Did you ever socialize with the Hollywood set? Were they very different from the bodybuilders you trained alongside?

DD: Everyone was different from the bodybuilders I trained alongside. Zabo, Zane, Arnold, Katz, Franco, Eiferman, Steve Merjanian, Artie Zeller. This was a zoo. I did take acting classes in Hollywood for a year and the folks, my age, were quite sane. It was valuable instruction and an enjoyable experience. Larry Scott was a member of the small class. Good stuff.

 

Today’s bodybuilders, at least a lot of them, smugly think back on the guys from your era and think they are so much more advanced. But in truth, do you think that the industry has tried to make training and nutrition a lot more complicated than it really is?

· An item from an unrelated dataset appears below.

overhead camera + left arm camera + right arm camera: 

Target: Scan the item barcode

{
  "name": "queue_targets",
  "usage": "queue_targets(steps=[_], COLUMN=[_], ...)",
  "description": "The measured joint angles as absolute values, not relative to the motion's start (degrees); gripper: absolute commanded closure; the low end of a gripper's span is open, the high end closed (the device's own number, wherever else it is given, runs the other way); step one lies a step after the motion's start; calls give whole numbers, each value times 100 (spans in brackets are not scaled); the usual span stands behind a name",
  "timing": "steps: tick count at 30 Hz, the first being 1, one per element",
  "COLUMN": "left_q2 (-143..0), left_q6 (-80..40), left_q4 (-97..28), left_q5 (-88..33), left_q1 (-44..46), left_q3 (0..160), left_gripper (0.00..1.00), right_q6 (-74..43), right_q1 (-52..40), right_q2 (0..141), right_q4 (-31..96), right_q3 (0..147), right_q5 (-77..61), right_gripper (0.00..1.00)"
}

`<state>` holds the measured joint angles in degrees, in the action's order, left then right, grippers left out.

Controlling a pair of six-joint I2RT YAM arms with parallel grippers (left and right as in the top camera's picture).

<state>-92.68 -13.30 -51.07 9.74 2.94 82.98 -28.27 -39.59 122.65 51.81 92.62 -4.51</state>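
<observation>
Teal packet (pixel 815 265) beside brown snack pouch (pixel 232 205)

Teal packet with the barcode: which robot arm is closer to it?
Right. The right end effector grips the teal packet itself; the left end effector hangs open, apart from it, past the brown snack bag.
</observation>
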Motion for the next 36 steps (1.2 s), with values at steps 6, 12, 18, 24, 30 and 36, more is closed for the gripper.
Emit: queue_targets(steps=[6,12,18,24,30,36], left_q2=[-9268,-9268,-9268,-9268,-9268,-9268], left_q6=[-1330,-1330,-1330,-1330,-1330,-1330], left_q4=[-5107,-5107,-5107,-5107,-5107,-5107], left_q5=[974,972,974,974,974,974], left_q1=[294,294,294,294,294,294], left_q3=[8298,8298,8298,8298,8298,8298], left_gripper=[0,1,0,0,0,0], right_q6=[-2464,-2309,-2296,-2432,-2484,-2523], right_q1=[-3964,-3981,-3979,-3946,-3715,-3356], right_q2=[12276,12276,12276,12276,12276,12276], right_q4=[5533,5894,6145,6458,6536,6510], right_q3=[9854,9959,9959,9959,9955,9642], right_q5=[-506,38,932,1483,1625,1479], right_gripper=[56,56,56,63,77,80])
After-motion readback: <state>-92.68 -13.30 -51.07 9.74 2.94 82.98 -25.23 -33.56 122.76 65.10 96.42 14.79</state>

DD: Train hard, eat right, be consistent, be positive and grow. You, by your own experience and attention and perseverance, become your own teacher, coach and cheerleader. You and the weights, man. Push that iron. That was yesterday or, perhaps, the day before. Today everything muscle has been amplified. There are more – a lot more participants and spectators, more – a lot more - drugs, more hype, more self-proclaimed experts with scientific knowledge, more novel training philosophies and methodologies to fill the pages of magazines and books, more career niches created to exploit the lifters and more exaggerated equipment and bizarre nutritional products to “build big muscles fast.” Some people actually believe all this stuff, depend on it. Stand back, we’re going to burst. A lot of people are confused. Oops! I sound cynical.

 

Do you follow the sport today? Are there any physiques that you feel still represent the classical ideals and proportions?

DD: Excuse me. I train as hard as I can and I love it, and I’m not being smug, nor am I apologizing, but I just don’t know who is who from where or when. I knew what was going on when there was a handful of bodybuilders in the ‘60s and two hands full in the ‘70s, but lost my way when they started piling up in the ‘80s and ‘90s. I owned a pair of gyms in central California through the ‘90s to 2005 and knew Lee and heard of Ronnie and Jay, but the rest, though magnificent and admirable, are nameless mounds of flesh and oil to me. I’m busy with my own little biceps and a torn rotator cuff. Now I sound jealous.